Un altro elemento che caratterizzò la propaganda della Meroni fu la recisa opposizione alla guerra. A Teresa si deve, con ogni probabilità, un manifesto “alle madri operaie”, pubblicato dal Lavoro il 25 aprile 1915 e sottoscritto da alcune donne vaianesi, che colpisce per la puntuale analisi di classe in esso svolta. Ma a Teresa si deve soprattutto l’organizzazione, nel luglio del 1917, di una memorabile marcia delle donne da Vaiano in direzione di Prato per manifestare, in modo clamoroso, contro il conflitto in corso.
Nel 1918 la Meroni venne internata a Livorno e successivamente a Castelnuovo di Garfagnana, ma anche in quelle località continuò imperterrita a svolgere la sua attività politico-sindacale. Tornò in Val di Bisenzio nel 1919, in tempo per partecipare, con un ruolo da protagonista, al moto del caroviveri.

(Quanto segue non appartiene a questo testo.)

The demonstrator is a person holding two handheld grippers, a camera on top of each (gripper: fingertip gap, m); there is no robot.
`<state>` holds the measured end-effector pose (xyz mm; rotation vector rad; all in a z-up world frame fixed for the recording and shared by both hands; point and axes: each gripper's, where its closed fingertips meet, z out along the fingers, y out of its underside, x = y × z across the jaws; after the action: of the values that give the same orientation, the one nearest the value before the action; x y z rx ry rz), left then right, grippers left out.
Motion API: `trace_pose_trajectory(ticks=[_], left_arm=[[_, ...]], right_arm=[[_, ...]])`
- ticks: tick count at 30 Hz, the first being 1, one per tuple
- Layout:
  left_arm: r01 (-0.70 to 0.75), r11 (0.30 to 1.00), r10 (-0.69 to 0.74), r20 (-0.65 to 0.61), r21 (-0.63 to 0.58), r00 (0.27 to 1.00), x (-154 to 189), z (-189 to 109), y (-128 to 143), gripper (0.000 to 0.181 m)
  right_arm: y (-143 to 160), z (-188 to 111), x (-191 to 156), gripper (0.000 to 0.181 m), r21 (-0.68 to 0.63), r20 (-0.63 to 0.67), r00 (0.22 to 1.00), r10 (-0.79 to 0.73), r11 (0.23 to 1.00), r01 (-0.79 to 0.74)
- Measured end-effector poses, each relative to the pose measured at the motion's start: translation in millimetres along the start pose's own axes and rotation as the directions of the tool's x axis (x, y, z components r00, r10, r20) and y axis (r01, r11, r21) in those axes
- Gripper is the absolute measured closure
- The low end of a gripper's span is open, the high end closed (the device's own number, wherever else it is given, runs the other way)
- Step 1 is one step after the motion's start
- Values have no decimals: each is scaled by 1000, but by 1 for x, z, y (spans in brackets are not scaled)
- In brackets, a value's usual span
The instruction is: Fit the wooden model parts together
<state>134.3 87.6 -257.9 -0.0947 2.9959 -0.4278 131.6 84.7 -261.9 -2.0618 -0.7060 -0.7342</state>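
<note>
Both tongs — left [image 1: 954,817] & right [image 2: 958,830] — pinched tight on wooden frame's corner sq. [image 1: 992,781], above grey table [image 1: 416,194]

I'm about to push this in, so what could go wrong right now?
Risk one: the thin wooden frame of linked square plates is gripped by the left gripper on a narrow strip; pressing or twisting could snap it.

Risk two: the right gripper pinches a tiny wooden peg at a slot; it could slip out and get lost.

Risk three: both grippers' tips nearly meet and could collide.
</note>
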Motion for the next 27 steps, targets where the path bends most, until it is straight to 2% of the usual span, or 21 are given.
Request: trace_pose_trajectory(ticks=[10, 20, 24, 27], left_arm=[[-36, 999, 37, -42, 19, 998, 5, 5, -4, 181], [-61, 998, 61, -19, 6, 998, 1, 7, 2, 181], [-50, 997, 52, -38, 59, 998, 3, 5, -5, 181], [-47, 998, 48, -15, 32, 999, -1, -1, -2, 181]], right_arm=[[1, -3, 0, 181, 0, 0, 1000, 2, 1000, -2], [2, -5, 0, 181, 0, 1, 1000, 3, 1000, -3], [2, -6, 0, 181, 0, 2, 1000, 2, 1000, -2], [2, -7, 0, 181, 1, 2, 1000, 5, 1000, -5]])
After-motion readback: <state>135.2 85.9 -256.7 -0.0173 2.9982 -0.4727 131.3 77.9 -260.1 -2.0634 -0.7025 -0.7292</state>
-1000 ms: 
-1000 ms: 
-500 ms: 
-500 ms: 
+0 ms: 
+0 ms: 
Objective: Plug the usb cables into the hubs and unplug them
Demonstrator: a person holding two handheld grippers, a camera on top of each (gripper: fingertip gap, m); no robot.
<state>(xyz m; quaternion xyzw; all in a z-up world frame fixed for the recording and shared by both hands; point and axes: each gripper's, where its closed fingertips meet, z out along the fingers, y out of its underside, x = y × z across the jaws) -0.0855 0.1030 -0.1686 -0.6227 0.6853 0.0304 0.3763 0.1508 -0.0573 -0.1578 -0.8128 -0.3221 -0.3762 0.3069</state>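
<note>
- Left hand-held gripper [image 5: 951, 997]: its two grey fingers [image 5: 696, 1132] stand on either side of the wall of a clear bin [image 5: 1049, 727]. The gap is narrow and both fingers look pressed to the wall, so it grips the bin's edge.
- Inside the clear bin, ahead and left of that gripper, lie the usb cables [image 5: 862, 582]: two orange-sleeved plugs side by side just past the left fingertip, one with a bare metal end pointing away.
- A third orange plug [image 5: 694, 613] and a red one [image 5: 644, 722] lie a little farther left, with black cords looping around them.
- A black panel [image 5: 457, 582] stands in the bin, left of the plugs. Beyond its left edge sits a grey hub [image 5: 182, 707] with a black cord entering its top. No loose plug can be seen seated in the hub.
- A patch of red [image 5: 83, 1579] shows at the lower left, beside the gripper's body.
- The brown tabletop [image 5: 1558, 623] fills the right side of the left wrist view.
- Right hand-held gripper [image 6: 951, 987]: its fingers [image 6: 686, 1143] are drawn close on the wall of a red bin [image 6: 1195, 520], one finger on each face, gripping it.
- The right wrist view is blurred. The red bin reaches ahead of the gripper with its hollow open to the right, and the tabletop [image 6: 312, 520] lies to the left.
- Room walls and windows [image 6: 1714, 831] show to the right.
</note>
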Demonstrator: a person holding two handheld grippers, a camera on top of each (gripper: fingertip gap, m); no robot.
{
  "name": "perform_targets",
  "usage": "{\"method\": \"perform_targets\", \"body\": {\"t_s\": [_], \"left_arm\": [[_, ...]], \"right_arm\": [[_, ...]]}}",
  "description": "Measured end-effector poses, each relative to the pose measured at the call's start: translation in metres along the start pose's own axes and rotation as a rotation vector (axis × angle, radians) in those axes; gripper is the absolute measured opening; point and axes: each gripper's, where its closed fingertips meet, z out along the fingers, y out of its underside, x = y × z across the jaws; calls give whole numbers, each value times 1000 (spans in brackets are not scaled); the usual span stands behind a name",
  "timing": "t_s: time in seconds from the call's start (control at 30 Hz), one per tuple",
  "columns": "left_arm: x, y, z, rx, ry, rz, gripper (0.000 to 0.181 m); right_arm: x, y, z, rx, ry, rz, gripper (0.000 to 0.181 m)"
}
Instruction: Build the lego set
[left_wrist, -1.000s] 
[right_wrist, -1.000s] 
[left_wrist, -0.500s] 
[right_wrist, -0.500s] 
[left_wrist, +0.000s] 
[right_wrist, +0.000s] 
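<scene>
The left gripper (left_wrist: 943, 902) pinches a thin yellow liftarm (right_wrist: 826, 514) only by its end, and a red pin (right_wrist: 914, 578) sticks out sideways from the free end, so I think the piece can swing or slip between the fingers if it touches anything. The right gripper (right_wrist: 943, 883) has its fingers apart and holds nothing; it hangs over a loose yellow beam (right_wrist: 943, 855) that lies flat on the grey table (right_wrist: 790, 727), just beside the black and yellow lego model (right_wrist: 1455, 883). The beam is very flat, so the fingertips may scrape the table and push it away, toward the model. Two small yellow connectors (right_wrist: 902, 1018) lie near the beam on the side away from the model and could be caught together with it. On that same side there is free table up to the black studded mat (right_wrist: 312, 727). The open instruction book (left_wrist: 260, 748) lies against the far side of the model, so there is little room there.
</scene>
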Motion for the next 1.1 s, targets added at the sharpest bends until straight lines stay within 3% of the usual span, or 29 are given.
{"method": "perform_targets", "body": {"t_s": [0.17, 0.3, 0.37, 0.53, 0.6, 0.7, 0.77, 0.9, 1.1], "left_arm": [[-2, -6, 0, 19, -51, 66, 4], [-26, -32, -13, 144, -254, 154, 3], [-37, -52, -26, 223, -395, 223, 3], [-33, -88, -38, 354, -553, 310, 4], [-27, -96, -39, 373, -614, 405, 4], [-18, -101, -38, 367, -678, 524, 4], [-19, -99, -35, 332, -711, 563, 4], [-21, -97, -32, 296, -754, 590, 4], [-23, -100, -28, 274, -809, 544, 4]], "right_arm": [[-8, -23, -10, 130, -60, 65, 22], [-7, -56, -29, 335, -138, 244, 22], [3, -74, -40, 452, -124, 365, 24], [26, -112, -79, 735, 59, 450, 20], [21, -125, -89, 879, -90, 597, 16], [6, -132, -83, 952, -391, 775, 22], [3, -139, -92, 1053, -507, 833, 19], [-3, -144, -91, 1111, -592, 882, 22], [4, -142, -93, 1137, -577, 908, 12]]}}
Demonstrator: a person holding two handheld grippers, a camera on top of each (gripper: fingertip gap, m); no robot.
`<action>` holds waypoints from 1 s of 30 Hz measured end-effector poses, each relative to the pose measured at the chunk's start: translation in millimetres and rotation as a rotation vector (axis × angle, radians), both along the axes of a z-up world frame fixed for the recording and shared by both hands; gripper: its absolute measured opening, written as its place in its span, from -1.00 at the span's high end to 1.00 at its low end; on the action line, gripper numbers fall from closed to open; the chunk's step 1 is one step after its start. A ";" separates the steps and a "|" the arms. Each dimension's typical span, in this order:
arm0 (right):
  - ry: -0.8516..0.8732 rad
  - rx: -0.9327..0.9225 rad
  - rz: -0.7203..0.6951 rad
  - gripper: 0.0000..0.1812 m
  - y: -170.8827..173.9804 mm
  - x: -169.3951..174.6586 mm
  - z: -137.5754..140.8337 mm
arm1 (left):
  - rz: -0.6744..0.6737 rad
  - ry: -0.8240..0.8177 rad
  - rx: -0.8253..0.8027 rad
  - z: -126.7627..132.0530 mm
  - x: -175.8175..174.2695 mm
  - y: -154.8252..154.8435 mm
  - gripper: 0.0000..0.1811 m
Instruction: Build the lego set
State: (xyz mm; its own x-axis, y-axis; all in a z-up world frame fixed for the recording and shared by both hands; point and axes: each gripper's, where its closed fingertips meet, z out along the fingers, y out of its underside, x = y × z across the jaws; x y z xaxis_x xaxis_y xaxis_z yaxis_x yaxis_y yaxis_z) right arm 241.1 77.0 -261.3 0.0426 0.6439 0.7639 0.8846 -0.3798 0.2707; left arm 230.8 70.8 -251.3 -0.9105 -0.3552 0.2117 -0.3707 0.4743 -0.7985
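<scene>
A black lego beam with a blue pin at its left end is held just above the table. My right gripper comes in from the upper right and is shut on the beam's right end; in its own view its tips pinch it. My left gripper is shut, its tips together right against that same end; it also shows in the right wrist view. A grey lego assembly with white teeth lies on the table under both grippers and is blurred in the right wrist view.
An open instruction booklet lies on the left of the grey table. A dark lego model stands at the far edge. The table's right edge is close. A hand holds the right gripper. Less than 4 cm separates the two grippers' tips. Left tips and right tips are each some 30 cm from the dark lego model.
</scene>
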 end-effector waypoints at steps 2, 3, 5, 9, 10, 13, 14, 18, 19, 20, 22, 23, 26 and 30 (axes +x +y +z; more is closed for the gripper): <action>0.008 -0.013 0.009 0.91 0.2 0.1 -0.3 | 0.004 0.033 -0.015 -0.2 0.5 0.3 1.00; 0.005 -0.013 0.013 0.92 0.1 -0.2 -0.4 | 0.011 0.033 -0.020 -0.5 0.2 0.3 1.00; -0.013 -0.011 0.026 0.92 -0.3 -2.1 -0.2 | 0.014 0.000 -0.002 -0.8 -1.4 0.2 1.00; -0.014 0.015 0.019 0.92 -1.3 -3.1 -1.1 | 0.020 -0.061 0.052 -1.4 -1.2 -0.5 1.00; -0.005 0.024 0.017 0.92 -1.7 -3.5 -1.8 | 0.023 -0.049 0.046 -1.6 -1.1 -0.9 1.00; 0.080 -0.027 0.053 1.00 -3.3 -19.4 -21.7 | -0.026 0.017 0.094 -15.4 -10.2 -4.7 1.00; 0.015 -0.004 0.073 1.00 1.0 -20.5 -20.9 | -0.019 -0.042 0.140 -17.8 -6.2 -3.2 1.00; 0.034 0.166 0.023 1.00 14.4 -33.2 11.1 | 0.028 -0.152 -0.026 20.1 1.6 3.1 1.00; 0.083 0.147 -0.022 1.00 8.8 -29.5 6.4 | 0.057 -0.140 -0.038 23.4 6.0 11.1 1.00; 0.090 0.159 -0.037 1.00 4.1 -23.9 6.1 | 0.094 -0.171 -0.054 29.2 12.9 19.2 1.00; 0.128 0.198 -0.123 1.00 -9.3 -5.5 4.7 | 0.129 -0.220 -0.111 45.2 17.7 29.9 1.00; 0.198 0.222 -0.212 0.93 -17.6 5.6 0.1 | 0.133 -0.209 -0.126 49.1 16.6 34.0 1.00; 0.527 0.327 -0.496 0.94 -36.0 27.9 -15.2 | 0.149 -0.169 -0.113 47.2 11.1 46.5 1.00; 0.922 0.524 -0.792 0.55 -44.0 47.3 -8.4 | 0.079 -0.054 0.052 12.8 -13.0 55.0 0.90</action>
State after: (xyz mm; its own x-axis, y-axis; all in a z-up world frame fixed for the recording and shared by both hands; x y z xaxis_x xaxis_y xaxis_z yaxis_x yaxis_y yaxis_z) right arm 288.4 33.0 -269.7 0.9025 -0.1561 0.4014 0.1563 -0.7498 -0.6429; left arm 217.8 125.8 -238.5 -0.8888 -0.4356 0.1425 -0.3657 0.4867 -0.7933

Costretta a fuggire da Vaiano in seguito all’attacco fascista del 17 aprile 1921, Teresa si trasferì a Milano, prendendo parte attiva all’opposizione clandestina e guadagnandosi una condanna al confino. Nel 1924 aderì al PCd’I.
Rimpatriata nel 1937 per fine periodo, riprese subito l’attività politica antifascista che si saldò con quella da lei svolta successivamente nel periodo resistenziale.
Dopo la guerra si stabilì a Como insieme con Battista e per diversi anni fece parte del comitato centrale della FIOT nazionale. Morì nella città lariana nel 1951.
A questo punto qualcuno potrebbe forse chiedersi perché si sente il bisogno di ricordare oggi personaggi come Tettamanti e la Meroni. A questa domanda credo che si possa fornire una duplice risposta. Innanzitutto va osservato che la ricerca storica non è mai fine a se stessa perché fornisce alla conoscenza degli elementi sempre nuovi, ed è quindi occasione di arricchimento culturale e stimolo alla riflessione critica. Ma in questo caso mi pare di poter dire che essa assume una valenza del tutto particolare, che le conferisce il sapore dell’attualità. L’esempio di Battista e di Teresa è infatti ancor oggi da meditare in quanto essi hanno speso la loro vita battendosi per dei valori fondamentali (quelli della solidarietà, del progresso e dell’uguaglianza) che non hanno affatto perso la loro validità e che vanno anzi recuperati per cercare di ricostruire nel nostro Paese una forza politica autenticamente di sinistra. Questo, a mio avviso, è ciò che dà il senso a questo articolo e che rende l’esempio di Battista e di Teresa tuttora vivo e pieno di significato.